The Rich Man and Lazarus
19 “There was a rich man who was dressed in purple and fine linen and lived in luxury every day. 20 At his gate was laid a beggar named Lazarus, covered with sores 21 and longing to eat what fell from the rich man’s table. Even the dogs came and licked his sores.22 “The time came when the beggar died and the angels carried him to Abraham’s side. The rich man also died and was buried. 23 In Hades, where he was in torment, he looked up and saw Abraham far away, with Lazarus by his side. 24 So he called to him, ‘Father Abraham, have pity on me and send Lazarus to dip the tip of his finger in water and cool my tongue, because I am in agony in this fire.’
25 “But Abraham replied, ‘Son, remember that in your lifetime you received your good things, while Lazarus received bad things, but now he is comforted here and you are in agony. 26 And besides all this, between us and you a great chasm has been set in place, so that those who want to go from here to you cannot, nor can anyone cross over from there to us.’
27 “He answered, ‘Then I beg you, father, send Lazarus to my family, 28 for I have five brothers. Let him warn them, so that they will not also come to this place of torment.’
29 “Abraham replied, ‘They have Moses and the Prophets; let them listen to them.’
30 “‘No, father Abraham,’ he said, ‘but if someone from the dead goes to them, they will repent.’

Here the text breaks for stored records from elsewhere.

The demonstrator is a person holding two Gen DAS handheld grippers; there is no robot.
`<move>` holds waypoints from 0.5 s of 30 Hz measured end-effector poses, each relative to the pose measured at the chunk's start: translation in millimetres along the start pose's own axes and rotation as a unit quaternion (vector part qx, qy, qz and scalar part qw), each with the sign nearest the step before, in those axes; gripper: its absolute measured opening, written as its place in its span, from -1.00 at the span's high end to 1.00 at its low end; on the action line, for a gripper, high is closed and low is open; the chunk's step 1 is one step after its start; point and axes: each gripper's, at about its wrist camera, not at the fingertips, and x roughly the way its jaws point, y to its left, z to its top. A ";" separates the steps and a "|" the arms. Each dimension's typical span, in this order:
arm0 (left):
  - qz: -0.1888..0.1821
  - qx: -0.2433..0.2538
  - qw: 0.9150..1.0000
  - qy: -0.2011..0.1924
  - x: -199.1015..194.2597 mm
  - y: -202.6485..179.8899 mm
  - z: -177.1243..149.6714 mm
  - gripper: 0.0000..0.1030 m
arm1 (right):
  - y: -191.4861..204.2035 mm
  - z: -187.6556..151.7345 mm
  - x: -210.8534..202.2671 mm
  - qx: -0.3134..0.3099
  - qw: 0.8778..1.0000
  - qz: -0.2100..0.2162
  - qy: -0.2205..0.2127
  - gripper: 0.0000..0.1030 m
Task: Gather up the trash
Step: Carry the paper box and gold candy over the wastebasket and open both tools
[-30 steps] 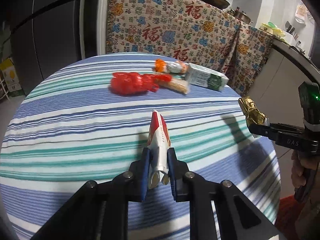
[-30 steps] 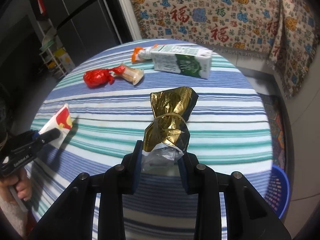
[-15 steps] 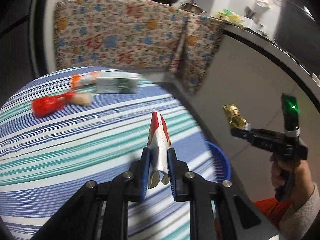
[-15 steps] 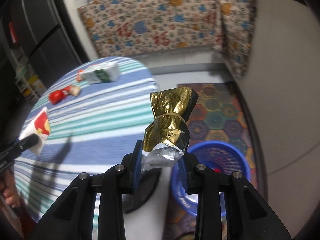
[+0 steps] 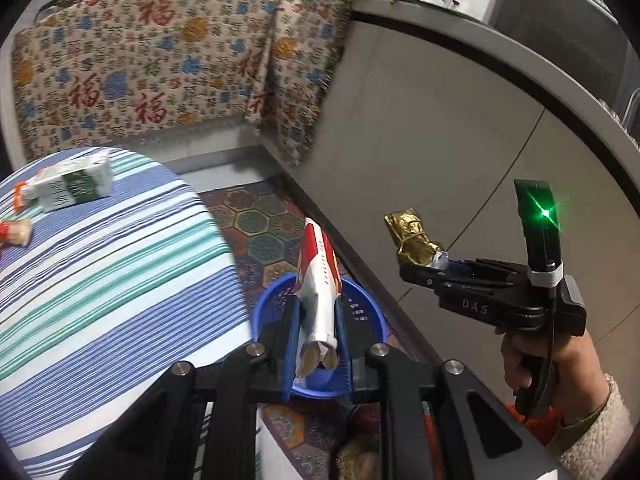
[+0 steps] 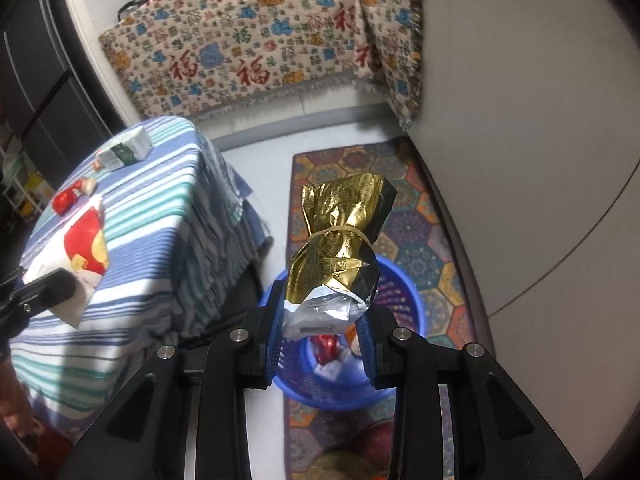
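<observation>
The left gripper point(image 5: 316, 332) is closed on a red and white snack wrapper point(image 5: 318, 280), which points forward between the blue pads and hangs above the blue basket point(image 5: 366, 312) on the floor. The right gripper point(image 6: 322, 320) is closed on a gold foil bag point(image 6: 340, 236) tied with a rubber band; this bag is also held over the blue basket point(image 6: 404, 292), where some red and white trash already lies at the bottom. From the left wrist camera, the right gripper point(image 5: 416, 268) with its gold foil bag point(image 5: 412, 232) is to the right of the basket. The basket stands on a patterned rug point(image 6: 416, 216) beside the striped tabletop point(image 5: 100, 272). On the tabletop are a green and white carton point(image 5: 72, 186), a small packet with a red end point(image 5: 16, 234) and a red crumpled bag point(image 6: 66, 200).
</observation>
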 end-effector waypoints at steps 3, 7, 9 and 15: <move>0.003 -0.004 1.000 0.006 17.4 -1.2 4.0 0.65 | -6.6 -3.0 3.3 -0.007 1.000 -0.001 0.006 0.37; 0.010 -0.014 1.000 0.020 44.4 2.7 6.8 0.65 | -18.2 -6.6 11.5 0.000 1.000 -0.010 0.021 0.37; 0.012 -0.013 0.999 0.028 58.7 0.5 8.5 0.65 | -24.0 -8.0 16.3 0.000 1.000 -0.012 0.027 0.37; -0.003 -0.011 0.998 0.063 103.3 -8.8 9.1 0.63 | -26.1 -12.5 35.6 -0.013 0.998 -0.016 0.057 0.36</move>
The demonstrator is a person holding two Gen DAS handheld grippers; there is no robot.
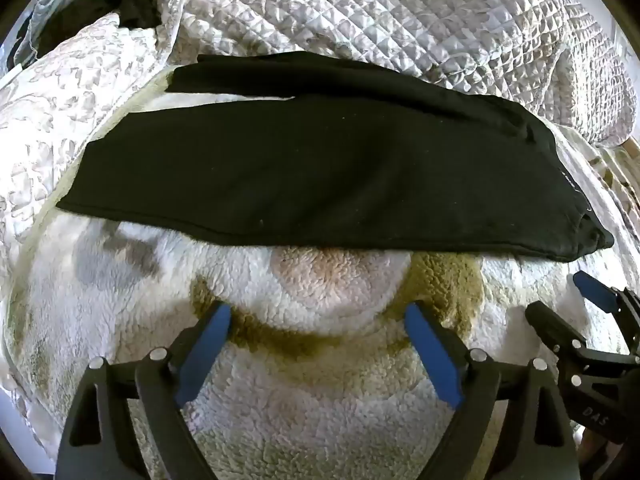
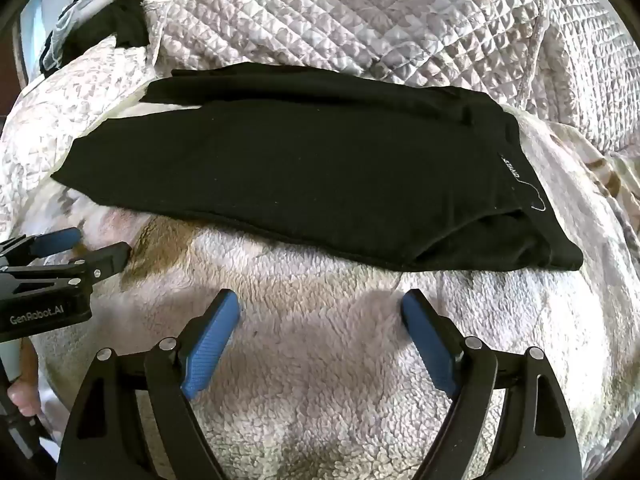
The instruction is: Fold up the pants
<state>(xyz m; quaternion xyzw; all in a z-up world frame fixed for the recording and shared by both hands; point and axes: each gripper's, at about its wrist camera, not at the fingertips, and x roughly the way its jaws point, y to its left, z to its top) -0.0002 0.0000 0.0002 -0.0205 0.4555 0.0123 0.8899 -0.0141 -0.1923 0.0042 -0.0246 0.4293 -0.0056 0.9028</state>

31 “He said to him, ‘If they do not listen to Moses and the Prophets, they will not be convinced even if someone rises from the dead.’”
The following article appeared on the BBC news website recently.
“At the south-western tip of California, straddling the dirty trickle that is the Tijuana river, stands a wall – or rather a series of walls, fences and ditches.
This is the stuff of Donald Trump’s dreams, only his wall would be bigger and better of course, not to mention longer, stronger and vastly more expensive. Between the fortifications, in what is effectively no-man’s land, a yellow line painted on the concrete marks the end of the mainland United States and the beginning of Mexico. The border here owes its defences to Operation Gatekeeper, a controversial programme enacted in 1994 under President Bill Clinton which built barriers, added patrols and spruced up technology such as movement sensors.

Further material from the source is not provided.